- Bundesministerium für Bildung und Forschung (BMBF)
- VDI Technologiezentrum GmbH
The aim of this project is to develop a biofunctionalized vascular implant with reduced thrombogenicity. A bioactivity of this implant shall be achieved by two surface modifications. 1) An innovative cross-linked biomaterial coating is to be applied to the implant. 2) A recombinant capture protein is to be introduced into this coating which specifically binds endothelial precursor cells from the blood stream and thus induces an increased endothelialization of the implant.
The VascuTrap project aims to develop bioactive vascular implants. The luminal surface of synthetic vessels is to be coated with a highly specific capture protein that binds stem cells circulating from the blood stream, more precisely vascular precursor cells (EPC), so that very rapid natural and thus antithrombogenic cell colonisation is achieved for better tolerance of the synthetic vessel. The capture protein is bound to a specially reactive, biomaterial-based thin layer on the vessel material. The capture protein is directed against an EPC-specific protein so that only endothelial precursor cells are selectively recruited from the large number of blood cells.
To achieve this goal, three components (synthetic vessels, a reactive thin film and a highly specific capture protein) are to be combined in an interdisciplinary approach to form a novel implant type.
As synthetic blood vessels, approved standard implants of different diameters made of non-absorbable polymers/block copolymers are used. The polymers are biocompatible and are produced either from uniform membranes or from interwoven polymer threads. Subsequent process steps are used to test surface modifications that enable the binding of the capture protein.
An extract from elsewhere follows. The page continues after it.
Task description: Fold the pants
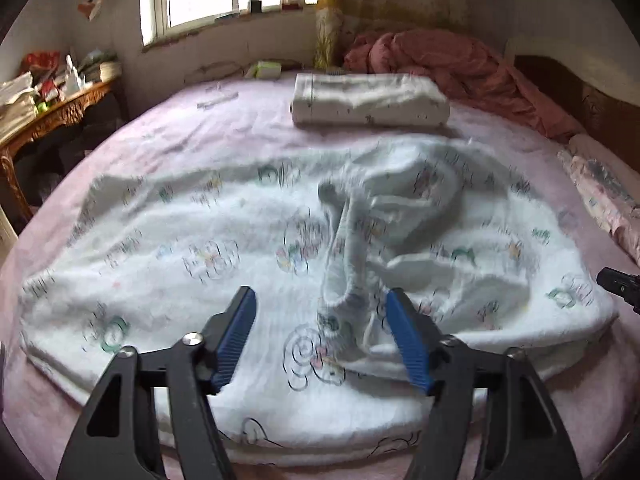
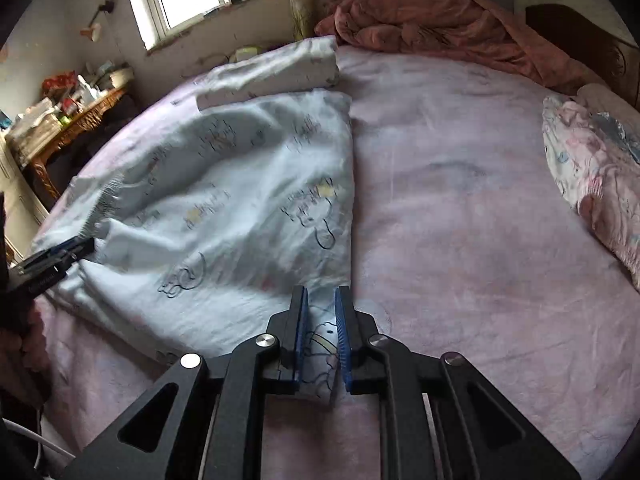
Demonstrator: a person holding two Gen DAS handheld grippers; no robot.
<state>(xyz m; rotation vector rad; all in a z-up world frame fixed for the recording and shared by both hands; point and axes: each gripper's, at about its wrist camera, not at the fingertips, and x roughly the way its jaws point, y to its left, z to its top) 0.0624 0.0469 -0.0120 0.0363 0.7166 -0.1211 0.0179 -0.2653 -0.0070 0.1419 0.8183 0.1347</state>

The highly specific capture protein is an antibody against cell surface protein. This protein is only expressed on endothelial progenitor cells (EPC) of the blood, but not on other blood cells. Accordingly, EPCs can be enriched very selectively and efficiently by means of a highly affine monoclonal antibody from the multitude of blood cells, whereupon the precursor cells differentiate into endothelial cells. The antibody is generated by a patented process in which vectors containing the gene for the target protein are applied intracutaneously in rats.
The biological efficacy of the individual components and, in particular, their combination into a bioactive implant are investigated on two levels, both cell-biologically in vitro (NMI) and preclinically in animal experiments (University Hospital Tübingen).
The cell biological in vitro profiling of the modified vessels and their individual components is quantitatively and qualitatively tested using a large number of cell culture methods. Measurement parameters are biocompatibility, specific versus non-specific cell adherence, proliferation, migration and differentiation.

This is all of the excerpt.